Although the optical disk 1 of the optical disk reproducing apparatus using the voltage controlled oscillation circuits of the first and second embodiments is a CD, a CD-ROM or the like, if the optical disk reproducing apparatus of the CAV system is a CD-ROM. Other CD media such as R and CD-RW, or DVD, DVD-ROM,
DVD media such as DVD-RAM, MO and PD may be used.

[0023]

As described above, according to the present invention, a first transistor having a gate connected to a reference current line and supplying a drain current to a differential amplifier circuit as a current source, and a current source between the reference current line and ground are provided. A plurality of second transistors each connected in parallel, and a plurality of switches each connected between the reference current line and the gate of each of the plurality of second transistors. By controlling on / off of the transistors by respective switches, the current supplied from the current source can be controlled and the oscillation range of the output of the oscillation clock generation circuit can be changed. It is possible to cope with the oscillation range of the optical disc reproducing apparatus of the system.

In addition, the number of switches can be reduced by connecting a reference current line directly to the gate of the second transistor corresponding to the one switch instead of one of the plurality of switches. .

[Brief description of the drawings]

FIG. 1 is a configuration diagram of a voltage controlled oscillation circuit according to a first embodiment of the present invention.

FIG. 2 is a diagram showing a relationship between a control voltage and an oscillation frequency in the case of 32 × speed reproduction at the outermost circumference in the CAV method.

FIG. 3 is a diagram showing a relationship between a control voltage and an oscillation frequency in the case of 20 × speed reproduction at the outermost circumference in the CAV method.

FIG. 4 is a diagram showing a relationship between a control voltage and an oscillation frequency of the voltage controlled oscillation circuit according to the first embodiment of the present invention.

FIG. 5 is a configuration diagram of a voltage controlled oscillation circuit according to a second embodiment of the present invention.

FIG. 6 is a configuration diagram of a reproduction signal processing unit of an optical disk including a voltage controlled oscillation circuit.
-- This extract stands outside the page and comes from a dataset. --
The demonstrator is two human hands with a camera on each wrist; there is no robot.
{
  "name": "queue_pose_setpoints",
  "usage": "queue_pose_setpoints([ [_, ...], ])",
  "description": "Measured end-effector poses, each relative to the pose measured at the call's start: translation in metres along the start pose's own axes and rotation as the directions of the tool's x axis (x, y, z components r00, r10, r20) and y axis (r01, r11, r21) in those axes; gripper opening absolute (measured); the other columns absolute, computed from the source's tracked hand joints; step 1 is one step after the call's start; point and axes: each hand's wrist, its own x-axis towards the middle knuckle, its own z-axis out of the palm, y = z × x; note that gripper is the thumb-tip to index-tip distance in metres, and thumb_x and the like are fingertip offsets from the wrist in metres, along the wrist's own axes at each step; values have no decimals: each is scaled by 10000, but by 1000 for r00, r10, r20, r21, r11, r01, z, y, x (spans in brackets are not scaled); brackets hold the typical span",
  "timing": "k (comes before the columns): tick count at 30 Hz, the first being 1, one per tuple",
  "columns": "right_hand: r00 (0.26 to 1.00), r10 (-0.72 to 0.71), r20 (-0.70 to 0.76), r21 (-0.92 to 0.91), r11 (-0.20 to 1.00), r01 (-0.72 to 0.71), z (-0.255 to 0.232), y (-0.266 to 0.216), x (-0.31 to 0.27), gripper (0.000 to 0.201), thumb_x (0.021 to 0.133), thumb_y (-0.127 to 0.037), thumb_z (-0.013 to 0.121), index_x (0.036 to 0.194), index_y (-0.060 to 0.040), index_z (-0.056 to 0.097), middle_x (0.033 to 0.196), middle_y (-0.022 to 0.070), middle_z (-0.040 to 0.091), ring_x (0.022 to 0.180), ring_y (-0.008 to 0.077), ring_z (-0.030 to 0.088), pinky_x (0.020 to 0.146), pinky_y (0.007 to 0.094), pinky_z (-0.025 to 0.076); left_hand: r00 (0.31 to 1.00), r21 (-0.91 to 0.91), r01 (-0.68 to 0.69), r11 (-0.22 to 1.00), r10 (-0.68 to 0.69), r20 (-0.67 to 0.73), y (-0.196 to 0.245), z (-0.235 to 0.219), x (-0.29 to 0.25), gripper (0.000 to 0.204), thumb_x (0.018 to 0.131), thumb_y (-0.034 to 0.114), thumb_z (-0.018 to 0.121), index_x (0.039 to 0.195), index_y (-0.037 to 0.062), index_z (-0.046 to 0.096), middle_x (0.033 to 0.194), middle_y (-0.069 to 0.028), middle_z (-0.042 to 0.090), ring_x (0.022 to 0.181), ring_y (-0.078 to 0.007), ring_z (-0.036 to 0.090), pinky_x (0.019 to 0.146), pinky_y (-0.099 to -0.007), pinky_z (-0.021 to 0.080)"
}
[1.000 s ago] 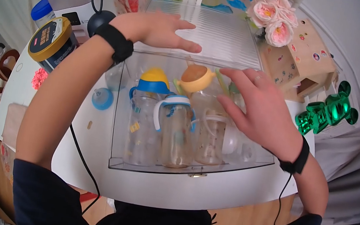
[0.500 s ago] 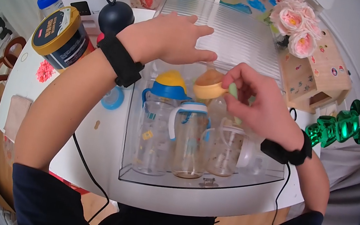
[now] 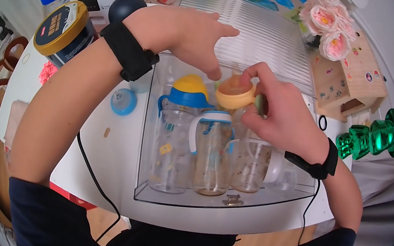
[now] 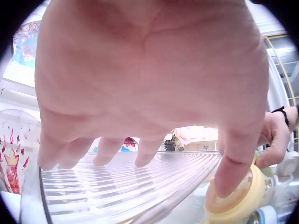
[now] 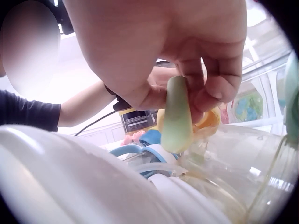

FIG. 7 is a configuration diagram of a conventional voltage controlled oscillation circuit.

[Explanation of symbols]

DESCRIPTION OF SYMBOLS 1 Optical disk 2 Pickup 3 Head amplifier 4 Data slice circuit 5 PLL circuit 6 Voltage control oscillation circuit 7 Current source 8 Differential amplification circuit 9 Oscillation clock generation circuit 10 Reference current line 11, 21, N1 N channel transistor (2nd transistor) 12, 22, N2 switch 51 N-channel transistor (first transistor)

Claims (2)

[Claims] 1. A current source, a differential amplifier circuit for amplifying and outputting a current supplied from the current source according to a control voltage, and a clock having an oscillation frequency corresponding to an output current of the differential amplifier circuit A voltage-controlled oscillation circuit comprising: an oscillation clock generation circuit that generates a first current; and a first current source having a gate connected to a reference current line to which a reference current is input and supplying a drain current to the differential amplifier circuit. A plurality of second transistors, each of which is connected in parallel between the reference current line and the ground,
A voltage controlled oscillation circuit, comprising: a plurality of switches each connected between the reference current line and a gate of each of the plurality of second transistors. 2. The voltage controlled oscillation circuit according to claim 1, wherein a reference current line is directly connected to a gate of a second transistor corresponding to the one switch, instead of one of the plurality of switches.